El erotismo en las películas de Reygadas asume, aunque no siempre, la confrontación carnal con cuerpos viejos y ajados y con prominencias abdominales u otras, sin la magnificación del físico joven y atractivo que suelen mostrar las escenas eróticas. Reygadas dirá que no es feísmo lo que él pretende hacer y, en efecto, se puede concordar en que la mostración de esos cuerpos, atípicos en la geografía fílmica del erotismo, está hecha sin la menor acentuación grotesca, pero es evidente que hay una complacencia en la ruptura de las que podríamos llamar ‘normas de compostura erótica’ y un cierto afán por épater , para decirlo a la manera de los franceses. Ese afán no está presente, por ejemplo, en la película alemana Nunca es tarde para amar ( Wolke 9 , 2008) de Andreas Dresen, donde se muestran los vínculos eróticos a cuerpo descubierto de dos ancianos muy a tono con las vicisitudes de una historia de amor. De cualquier modo, ningún otro cineasta en América Latina ha mostrado, como Reygadas, esa capacidad para sorprender (y, además, hacerlo bien) en un terreno en el que pareciera que ya no hay más por descubrir y que seguramente nunca dejará de ofrecer nuevas miradas.

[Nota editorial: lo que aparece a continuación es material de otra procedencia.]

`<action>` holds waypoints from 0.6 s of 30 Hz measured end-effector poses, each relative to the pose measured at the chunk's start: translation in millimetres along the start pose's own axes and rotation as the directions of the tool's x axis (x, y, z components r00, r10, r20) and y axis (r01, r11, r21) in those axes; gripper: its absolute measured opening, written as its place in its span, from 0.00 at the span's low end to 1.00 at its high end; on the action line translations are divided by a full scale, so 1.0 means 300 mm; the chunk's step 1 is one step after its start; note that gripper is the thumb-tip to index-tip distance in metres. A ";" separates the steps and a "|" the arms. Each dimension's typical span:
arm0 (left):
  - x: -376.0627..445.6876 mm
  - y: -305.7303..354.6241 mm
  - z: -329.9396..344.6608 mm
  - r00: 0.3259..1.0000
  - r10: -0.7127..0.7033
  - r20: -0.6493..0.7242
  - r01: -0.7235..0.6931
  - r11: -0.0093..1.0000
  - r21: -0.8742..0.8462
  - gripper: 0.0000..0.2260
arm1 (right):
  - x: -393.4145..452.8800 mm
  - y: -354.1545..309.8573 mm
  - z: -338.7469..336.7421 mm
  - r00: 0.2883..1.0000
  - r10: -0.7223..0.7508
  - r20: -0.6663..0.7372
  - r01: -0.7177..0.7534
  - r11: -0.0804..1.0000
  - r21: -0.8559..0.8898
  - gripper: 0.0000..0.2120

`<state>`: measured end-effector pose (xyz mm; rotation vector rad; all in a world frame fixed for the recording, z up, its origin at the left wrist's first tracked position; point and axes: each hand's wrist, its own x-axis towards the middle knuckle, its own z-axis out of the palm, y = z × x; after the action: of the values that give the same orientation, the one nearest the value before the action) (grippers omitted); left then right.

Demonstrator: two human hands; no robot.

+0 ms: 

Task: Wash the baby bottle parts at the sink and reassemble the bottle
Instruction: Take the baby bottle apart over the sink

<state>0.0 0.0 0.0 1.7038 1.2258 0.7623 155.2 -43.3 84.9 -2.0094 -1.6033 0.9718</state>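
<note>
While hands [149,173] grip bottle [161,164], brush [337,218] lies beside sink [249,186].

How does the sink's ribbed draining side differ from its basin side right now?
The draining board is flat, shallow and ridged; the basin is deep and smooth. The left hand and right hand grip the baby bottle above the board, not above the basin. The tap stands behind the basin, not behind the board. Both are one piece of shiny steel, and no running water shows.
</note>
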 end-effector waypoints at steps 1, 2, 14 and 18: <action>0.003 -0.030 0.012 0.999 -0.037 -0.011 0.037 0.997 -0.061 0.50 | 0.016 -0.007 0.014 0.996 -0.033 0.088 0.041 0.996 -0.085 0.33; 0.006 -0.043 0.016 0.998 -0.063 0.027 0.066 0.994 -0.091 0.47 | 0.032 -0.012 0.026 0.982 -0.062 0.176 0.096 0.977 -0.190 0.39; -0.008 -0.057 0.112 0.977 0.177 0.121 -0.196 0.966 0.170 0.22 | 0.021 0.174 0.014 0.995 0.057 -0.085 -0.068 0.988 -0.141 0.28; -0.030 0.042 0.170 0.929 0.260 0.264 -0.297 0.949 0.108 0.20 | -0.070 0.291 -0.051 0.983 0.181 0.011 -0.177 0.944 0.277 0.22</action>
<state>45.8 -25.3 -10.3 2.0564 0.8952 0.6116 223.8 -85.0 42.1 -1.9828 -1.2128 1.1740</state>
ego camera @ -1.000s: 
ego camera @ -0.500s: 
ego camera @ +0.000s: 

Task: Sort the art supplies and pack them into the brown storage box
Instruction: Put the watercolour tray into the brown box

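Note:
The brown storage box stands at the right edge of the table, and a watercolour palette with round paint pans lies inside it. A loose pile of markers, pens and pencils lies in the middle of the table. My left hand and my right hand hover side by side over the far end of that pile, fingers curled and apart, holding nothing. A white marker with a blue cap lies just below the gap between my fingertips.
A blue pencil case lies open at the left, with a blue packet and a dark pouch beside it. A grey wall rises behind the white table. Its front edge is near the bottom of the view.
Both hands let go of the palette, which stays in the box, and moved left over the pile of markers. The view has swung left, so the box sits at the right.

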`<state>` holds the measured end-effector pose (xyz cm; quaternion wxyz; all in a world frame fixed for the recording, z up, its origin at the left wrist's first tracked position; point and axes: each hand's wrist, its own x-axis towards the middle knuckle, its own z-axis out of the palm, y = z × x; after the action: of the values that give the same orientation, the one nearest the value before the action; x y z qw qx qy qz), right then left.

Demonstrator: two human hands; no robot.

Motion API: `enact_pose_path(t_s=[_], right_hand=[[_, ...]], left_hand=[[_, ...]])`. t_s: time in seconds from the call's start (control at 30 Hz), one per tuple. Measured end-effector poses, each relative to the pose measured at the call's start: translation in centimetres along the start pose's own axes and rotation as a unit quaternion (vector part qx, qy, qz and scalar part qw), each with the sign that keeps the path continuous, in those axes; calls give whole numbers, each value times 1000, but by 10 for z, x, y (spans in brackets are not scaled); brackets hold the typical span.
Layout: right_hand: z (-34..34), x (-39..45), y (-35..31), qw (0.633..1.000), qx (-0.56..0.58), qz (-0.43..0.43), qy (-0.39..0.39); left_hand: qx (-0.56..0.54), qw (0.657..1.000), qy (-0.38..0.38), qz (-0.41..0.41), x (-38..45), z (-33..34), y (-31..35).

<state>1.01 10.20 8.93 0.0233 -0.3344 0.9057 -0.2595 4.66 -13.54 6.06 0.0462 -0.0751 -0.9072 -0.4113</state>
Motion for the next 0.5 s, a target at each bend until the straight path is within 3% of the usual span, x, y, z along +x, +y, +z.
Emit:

( Ventana Indiscreta , n.° 10, segundo semestre del 2013, pp. 4-10)
Avatares del cuerpo en el cine contemporáneo
I
Ya es de sobra conocido el hecho de que, con la aparición del cine, la figura humana adquiere una dimensión antes insospechada. El plano entero, el medio, el plano ¾ o el primer plano vienen a proporcionar un realce anatómico que se convertirá poco a poco en una de las señales más notorias y más atractivas de un medio de comunicación (y un arte) antropocéntrico como ningún otro. Así se va creando el star system y con ello el culto al intérprete que es, en primerísimo lugar, culto a la figura física, al rostro, a la apariencia exterior sin voz hasta que aparece el cine sonoro. La evolución posterior no es otra cosa que una búsqueda creciente de potenciación corporal por diversas vías: mediante el color, la pantalla ancha; en los diversos géneros, en los estilos de actuación, en la apertura de la permisibilidad por mucho tiempo muy restringida, etcétera.
Más adelante, los sucedáneos mediáticos, como es el caso de la televisión, el video analógico y la misma imagen informática en sus primeros tiempos, no logran superar la rotundidad que las figuraciones corporales tenían en las pantallas de cine. Ahora las cosas están cambiando y los soportes digitales remplazan a la vieja tecnología fotoquímica, aunque la línea genealógica persiste con mayor fuerza visual en los predios de las pantallas de mayor dimensión. Por una cuestión de tamaño y amplitud que, sin duda favorecen el lucimiento corporal y, también, claro, por el grado de resolución óptica que ha ido en aumento y que permite ver hoy en día las imágenes digitales sin diferencias notorias con las imágenes fílmicas.
Las representaciones del cuerpo han ido cambiando a lo largo de la historia del cine y lo que antes estaba oculto o muy restringido a la mirada del espectador se va haciendo progresivamente más visible, hasta llegar al casi total destape. Dos han sido los principales campos en que tal visibilidad se ha puesto de manifiesto: 1) el del erotismo y la sexualidad; 2) el de la violencia sobre el cuerpo. Digamos que los reinos de Eros y Tanatos se han ido asentando de una manera mucho más manifiesta y perturbadora a medida que las restricciones, que durante varias décadas pesaron considerablemente sobre los límites de lo representable en el cine, se resquebrajaron o casi desaparecieron.